• _AIM OF THE TASK_
Show the lines below that contain the string "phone".
+++ INFORMATION SUPPLIED +++
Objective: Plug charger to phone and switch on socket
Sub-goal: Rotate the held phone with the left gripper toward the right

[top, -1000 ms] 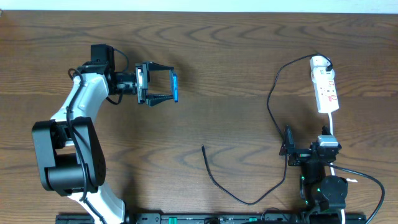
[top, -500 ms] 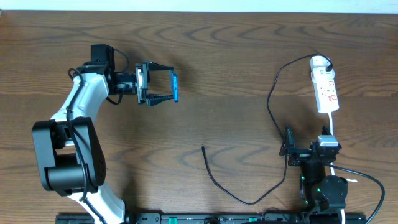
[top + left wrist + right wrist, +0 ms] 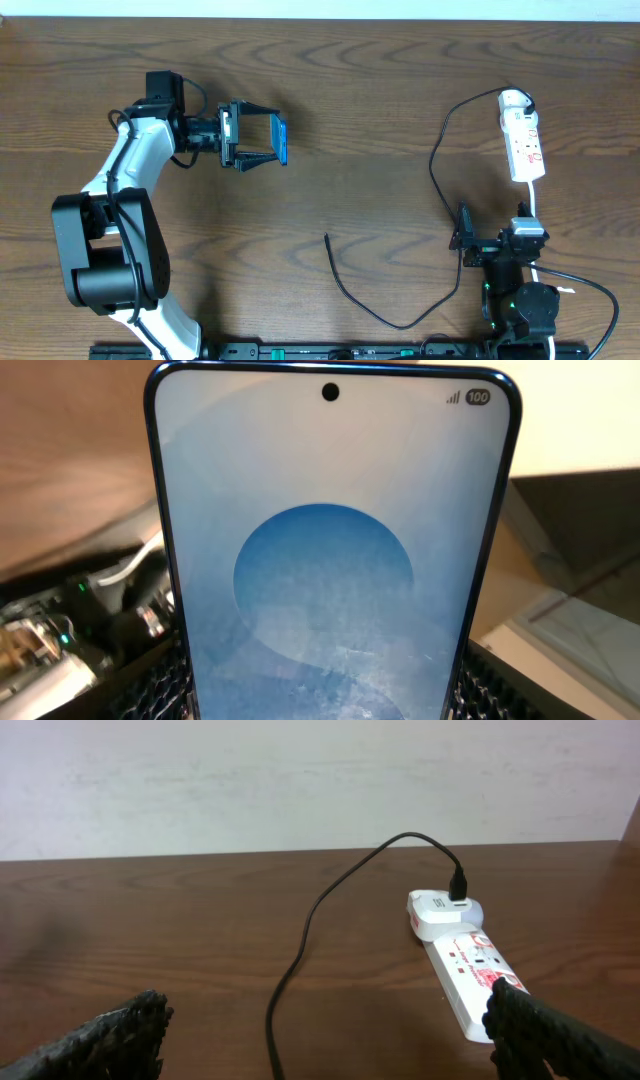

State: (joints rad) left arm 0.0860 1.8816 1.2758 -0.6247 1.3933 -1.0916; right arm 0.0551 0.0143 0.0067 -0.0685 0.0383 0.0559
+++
• _EXERCISE SOLUTION_
Objective: Plug charger to phone and switch on socket
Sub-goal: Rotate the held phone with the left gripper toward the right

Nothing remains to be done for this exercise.